In all three cases, Sochi, Ireland and CNN, the whole point is that those in a dominant role can sit around and discuss any other group, and make decisions about them, without listening or learning. This is abuse. White people may not sit around deciding the identities of those of any other colour. Roman Catholics may not sit around deciding the fate of abusers or the abused, without listening and learning and acting with justice. Men may not sit around discussing by themselves the rights and equalities of women; this is oppression too. Heteronormative senators or ministers may not sit around deciding the fate and rights of gay or lesbian people and their relationships. Journalists, panelists and experts may not sit around deciding the fate and rights of non-binary conforming or trans* people, without listening and learning that this is not a behaviour.

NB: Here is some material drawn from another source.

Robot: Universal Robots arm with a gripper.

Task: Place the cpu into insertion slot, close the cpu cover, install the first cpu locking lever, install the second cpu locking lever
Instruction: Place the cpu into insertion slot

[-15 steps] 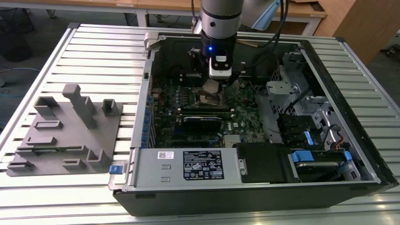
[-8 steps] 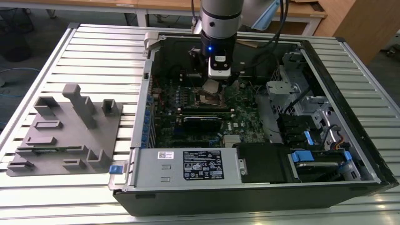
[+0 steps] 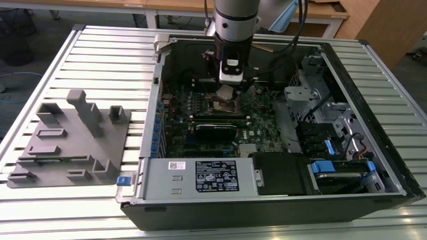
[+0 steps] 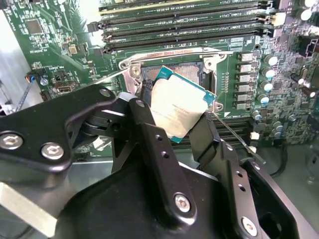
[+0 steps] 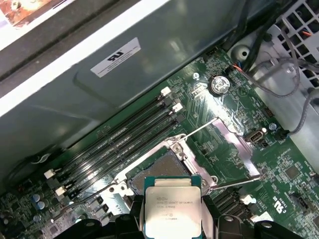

One other statistic I came across very recently: 61% of transgender people refused medical intervention attempt or commit suicide. That’s higher that the 46% of trans* people in general.

I don’t want to appear ‘one of the oppressed’ because I don’t personally feel that, and this may seem a bit of a rant. Nevertheless, anything that makes me feel that I have to assert the validity of being trans* in society is oppressive. When I came to consider suicide, it was out of the realisation that to be authentic, to be a woman with a trans background, in all likelihood would mean the end of any committed intimate relationship for the rest of my life. My feeling and horror in those dark hours was that as far as the rest of the world was concerned, I was neither a man nor a woman, and was therefore excluded from the privileges of either. And the reason? ‘Sex’ and ‘gender’ have simple meanings, don’t they? And therefore I am not really what I say. That upsets everyone stuck with hetero and binary. I have become likeable, even lovable, but untouchable.

If I don’t have to tolerate someone for being cis, why do I need tolerance for being trans? If I don’t need to be accepting of someone cis, why do I need acceptance for being trans? Am I waiting for a gift? I do feel accepted, which is a whole lot better than being tolerated, but often it is on the terms of the other. Is this a form of oppression?

I shall leave that with you, without judgement, because we still all need to think about this one a whole lot more.